EXERCISE DIRECTIONS ▸ Among the entries below, find the lines with "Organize" and copy them.

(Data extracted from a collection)
-- Opening Marker --
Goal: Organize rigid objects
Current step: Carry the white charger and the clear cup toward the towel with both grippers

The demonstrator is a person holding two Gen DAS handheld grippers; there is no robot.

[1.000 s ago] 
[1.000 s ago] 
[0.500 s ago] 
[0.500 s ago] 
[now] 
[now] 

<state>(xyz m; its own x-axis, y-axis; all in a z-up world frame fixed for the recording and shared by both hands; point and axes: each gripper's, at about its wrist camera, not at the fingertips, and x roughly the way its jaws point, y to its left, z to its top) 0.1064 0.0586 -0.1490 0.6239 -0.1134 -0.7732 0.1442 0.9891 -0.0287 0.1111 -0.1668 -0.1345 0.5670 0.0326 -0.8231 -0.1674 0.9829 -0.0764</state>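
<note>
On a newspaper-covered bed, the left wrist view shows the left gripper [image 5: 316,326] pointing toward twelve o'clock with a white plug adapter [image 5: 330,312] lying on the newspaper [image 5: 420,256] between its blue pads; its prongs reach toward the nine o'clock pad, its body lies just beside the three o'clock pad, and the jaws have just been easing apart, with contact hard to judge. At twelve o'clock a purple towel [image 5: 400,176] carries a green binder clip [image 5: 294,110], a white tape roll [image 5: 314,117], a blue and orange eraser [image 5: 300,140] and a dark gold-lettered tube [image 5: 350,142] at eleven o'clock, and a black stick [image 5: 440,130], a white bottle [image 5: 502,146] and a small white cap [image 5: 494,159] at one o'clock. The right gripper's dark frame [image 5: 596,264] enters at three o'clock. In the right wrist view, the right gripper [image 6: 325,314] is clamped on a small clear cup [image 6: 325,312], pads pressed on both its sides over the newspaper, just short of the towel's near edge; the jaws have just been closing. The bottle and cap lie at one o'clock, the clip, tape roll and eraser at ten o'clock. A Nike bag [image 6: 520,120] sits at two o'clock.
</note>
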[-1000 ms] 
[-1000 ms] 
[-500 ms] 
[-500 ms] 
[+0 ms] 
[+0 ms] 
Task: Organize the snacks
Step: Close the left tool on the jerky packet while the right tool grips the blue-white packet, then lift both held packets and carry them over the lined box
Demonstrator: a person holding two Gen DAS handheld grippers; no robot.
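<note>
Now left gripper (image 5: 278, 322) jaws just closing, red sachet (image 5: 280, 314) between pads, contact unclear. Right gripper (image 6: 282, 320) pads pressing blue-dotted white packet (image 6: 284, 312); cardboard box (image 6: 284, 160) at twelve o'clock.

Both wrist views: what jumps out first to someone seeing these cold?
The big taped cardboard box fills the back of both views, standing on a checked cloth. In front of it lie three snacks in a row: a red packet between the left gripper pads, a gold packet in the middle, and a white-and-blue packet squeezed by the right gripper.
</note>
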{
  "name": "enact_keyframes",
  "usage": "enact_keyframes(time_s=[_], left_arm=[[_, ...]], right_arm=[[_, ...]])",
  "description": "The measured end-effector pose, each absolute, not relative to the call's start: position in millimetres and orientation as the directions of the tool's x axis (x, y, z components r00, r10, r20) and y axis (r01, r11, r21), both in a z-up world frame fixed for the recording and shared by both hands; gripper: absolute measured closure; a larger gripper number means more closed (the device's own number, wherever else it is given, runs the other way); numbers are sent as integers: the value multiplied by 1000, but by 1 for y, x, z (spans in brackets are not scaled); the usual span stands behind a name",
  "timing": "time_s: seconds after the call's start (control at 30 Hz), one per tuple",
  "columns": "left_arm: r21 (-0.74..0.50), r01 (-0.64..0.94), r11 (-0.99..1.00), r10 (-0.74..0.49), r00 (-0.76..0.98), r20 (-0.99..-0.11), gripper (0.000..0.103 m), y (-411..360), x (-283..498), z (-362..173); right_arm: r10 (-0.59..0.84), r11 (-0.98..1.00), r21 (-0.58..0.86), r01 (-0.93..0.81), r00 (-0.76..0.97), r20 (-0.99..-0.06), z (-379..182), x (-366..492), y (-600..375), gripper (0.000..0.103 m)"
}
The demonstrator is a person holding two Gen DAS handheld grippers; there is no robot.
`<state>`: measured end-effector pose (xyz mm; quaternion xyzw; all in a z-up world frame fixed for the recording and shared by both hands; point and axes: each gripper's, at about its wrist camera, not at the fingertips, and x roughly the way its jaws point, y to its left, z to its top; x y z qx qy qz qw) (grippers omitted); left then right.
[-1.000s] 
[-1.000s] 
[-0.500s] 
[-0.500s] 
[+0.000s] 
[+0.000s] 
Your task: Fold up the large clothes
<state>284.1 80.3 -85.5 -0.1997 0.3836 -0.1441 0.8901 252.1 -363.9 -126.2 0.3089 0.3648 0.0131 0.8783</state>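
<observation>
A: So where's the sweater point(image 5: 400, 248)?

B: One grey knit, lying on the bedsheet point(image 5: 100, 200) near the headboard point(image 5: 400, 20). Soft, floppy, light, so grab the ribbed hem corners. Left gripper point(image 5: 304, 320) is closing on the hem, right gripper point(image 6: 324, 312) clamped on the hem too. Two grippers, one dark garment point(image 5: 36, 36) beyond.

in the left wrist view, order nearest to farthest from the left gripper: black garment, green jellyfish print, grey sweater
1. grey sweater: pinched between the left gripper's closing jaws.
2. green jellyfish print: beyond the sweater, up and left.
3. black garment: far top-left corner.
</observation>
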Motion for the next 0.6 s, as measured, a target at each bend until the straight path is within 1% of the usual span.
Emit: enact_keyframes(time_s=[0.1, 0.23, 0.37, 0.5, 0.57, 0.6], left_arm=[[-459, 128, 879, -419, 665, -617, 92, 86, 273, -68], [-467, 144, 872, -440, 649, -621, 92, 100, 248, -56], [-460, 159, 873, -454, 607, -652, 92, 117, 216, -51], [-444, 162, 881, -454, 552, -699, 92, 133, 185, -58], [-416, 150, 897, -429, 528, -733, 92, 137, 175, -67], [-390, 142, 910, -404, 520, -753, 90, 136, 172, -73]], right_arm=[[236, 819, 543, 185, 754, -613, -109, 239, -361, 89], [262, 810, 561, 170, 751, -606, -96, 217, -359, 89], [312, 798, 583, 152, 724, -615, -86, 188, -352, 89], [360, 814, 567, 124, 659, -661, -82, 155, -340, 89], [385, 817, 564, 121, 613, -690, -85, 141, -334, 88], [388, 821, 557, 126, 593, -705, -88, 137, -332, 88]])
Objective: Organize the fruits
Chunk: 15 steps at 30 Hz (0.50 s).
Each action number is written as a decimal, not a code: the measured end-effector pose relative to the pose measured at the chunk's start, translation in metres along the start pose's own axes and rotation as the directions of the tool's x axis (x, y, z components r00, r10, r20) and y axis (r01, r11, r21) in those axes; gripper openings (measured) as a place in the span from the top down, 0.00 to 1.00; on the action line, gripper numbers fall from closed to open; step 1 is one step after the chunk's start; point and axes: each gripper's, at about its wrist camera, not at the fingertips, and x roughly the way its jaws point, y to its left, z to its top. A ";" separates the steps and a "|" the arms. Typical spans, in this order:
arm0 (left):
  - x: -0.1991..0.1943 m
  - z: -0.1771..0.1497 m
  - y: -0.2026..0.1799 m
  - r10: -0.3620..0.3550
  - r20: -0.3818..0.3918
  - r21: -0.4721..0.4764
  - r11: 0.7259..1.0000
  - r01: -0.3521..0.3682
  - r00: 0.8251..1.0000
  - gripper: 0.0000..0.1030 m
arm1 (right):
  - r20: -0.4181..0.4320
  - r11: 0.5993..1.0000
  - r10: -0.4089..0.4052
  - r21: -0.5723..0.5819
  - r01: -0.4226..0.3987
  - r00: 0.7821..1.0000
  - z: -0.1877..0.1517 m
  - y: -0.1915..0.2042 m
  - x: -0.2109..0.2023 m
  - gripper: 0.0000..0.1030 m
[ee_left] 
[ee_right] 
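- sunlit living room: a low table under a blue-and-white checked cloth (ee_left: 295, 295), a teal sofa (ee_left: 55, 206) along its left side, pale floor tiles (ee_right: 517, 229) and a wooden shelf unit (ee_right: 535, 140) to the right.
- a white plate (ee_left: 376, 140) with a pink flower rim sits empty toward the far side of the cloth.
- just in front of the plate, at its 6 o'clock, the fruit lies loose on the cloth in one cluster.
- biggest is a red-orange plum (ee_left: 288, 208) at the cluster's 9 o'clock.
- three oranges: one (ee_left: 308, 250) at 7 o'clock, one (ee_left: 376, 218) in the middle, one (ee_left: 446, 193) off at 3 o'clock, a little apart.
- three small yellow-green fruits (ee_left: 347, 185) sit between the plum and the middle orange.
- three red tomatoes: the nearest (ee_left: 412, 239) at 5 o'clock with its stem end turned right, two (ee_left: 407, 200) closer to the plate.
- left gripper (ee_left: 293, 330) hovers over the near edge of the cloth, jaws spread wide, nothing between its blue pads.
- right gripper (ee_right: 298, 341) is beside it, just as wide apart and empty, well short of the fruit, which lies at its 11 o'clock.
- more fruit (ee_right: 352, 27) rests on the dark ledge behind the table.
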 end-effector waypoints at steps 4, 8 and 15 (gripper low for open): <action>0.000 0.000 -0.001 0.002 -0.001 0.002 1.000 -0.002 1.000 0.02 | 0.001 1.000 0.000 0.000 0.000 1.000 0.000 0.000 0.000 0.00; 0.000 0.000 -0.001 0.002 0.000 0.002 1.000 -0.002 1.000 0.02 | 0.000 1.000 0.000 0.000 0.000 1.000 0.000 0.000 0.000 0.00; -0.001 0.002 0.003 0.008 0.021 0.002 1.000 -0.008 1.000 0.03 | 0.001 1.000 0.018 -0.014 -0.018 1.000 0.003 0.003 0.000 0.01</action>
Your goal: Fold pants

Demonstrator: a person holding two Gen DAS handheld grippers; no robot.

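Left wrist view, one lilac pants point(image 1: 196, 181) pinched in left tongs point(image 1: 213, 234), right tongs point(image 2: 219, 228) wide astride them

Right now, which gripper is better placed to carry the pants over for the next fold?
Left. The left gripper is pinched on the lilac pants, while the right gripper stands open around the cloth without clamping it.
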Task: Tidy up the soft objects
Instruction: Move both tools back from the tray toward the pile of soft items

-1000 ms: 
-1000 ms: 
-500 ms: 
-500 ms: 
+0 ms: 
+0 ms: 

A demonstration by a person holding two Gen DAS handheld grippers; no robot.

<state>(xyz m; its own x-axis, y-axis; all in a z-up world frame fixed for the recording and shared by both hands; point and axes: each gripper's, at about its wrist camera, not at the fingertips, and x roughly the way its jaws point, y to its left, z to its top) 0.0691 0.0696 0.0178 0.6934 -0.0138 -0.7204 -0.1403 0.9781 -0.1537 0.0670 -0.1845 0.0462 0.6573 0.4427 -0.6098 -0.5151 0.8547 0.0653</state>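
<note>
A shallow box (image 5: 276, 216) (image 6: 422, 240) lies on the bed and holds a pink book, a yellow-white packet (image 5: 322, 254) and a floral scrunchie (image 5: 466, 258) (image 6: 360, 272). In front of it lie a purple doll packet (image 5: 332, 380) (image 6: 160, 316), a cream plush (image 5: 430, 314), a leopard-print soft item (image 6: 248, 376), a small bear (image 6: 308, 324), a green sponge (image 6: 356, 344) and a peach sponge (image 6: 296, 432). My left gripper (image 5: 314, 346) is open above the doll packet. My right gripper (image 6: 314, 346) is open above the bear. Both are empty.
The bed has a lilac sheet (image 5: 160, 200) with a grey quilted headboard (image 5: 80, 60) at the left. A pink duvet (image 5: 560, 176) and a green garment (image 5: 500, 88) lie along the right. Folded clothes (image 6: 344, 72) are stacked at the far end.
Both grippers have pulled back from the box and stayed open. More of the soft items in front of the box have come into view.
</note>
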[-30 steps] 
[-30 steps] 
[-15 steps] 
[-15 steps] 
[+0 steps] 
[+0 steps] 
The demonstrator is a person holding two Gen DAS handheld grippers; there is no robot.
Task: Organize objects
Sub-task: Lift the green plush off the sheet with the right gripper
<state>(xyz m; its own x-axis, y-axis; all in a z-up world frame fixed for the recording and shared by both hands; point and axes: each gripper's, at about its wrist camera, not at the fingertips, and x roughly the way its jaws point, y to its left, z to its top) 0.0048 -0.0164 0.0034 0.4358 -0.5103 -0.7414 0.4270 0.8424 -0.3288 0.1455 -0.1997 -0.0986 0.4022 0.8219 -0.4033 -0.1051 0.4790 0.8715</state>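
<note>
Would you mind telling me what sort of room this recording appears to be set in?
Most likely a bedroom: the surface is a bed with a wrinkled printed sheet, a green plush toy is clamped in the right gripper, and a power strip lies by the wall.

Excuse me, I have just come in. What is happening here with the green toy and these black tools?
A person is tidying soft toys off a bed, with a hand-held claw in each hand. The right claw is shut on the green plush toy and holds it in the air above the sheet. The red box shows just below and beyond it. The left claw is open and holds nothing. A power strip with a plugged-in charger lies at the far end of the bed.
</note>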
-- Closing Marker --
SOLUTION ▸
Goal: Organize rigid objects
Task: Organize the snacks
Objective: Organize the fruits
Task: Organize objects

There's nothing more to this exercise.